布兰缇在对方的凝视下,抽出了那把漆黑的□□单刃军刀——这是和罗对练的时候用过的,也是她初入海军的时候,第一把装配的武器。
这种刀原厂开刃做的很烂,需要自己用磨刀石,把它磨得锋利才行,所以很多士兵嫌麻烦,都没有再用这个了。

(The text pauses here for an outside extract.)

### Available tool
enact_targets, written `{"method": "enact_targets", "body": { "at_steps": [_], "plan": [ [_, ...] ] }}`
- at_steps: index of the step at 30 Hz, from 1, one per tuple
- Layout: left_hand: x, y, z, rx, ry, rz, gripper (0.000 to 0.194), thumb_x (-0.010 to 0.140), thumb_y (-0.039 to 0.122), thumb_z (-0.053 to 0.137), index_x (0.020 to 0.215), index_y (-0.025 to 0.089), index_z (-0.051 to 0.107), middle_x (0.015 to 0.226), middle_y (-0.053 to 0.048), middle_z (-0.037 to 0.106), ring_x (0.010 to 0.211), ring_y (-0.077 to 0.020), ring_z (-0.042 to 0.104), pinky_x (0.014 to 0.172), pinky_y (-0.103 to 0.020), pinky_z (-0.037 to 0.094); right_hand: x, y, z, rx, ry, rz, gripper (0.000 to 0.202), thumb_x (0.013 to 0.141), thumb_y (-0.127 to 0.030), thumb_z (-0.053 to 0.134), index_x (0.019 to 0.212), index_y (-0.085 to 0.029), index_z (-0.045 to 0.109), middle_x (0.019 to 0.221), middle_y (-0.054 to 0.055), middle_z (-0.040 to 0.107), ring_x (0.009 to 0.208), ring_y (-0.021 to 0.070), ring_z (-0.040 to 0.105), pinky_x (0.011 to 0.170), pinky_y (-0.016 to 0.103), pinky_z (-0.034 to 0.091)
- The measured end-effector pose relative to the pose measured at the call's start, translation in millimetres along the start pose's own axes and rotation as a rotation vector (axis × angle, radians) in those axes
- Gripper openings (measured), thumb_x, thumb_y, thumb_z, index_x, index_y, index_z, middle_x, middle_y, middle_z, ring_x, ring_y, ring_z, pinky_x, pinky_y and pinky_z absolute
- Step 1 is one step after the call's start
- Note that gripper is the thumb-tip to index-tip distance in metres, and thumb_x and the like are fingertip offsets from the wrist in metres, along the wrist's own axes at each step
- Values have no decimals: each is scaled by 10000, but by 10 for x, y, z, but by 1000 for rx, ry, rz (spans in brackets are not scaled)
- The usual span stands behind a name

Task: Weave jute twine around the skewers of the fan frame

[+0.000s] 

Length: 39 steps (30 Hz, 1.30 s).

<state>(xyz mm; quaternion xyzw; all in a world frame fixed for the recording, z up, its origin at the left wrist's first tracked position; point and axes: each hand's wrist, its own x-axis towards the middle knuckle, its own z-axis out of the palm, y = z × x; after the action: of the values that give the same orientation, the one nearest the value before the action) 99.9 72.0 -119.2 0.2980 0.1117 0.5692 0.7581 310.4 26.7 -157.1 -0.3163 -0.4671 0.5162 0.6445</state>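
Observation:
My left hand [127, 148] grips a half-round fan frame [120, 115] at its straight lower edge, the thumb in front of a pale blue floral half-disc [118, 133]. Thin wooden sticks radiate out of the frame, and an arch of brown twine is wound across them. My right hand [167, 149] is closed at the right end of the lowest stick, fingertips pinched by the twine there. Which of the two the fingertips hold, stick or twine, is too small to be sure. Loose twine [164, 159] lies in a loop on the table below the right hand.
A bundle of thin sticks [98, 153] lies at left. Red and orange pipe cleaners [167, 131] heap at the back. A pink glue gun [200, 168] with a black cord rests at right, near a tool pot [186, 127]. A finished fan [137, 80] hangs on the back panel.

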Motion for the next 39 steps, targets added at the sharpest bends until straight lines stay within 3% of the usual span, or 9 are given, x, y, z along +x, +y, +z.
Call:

库赞疑惑地看着她慢的过分,又没什么力道与威势的拔刀动作。
刀鞘掉在了她的脚边,她面无表情地将左手尺侧压在了刀刃之上,而后缓缓地切入、划开尺侧腕屈肌,鲜血落在地上,绽放出奇诡的图景。
“你干什么?”
“我在解除我的心理负担。您教会了我左手枪。”布兰缇神色未变,仿佛切割的是别的什么和她不相干的东西。
左手因为肌腱被切割,已经暂时无法握紧。
“感谢您的最后一课。”
“……你这不是没听我说的话吗?”
“我听了。但我不想回头,也不会放弃我选定的容身之所。”
——灵魂一旦长出血肉,就难以退回成森然的白骨。
“那会是一条很难走的路。”他再次告诫。
显然,他更建议她返回“乐园”,大海如此宽广,不在伟大航路前半段,随便在四海晃晃荡荡也行。反正看起来,她也没那么纠结真相真理,和什么世界正义。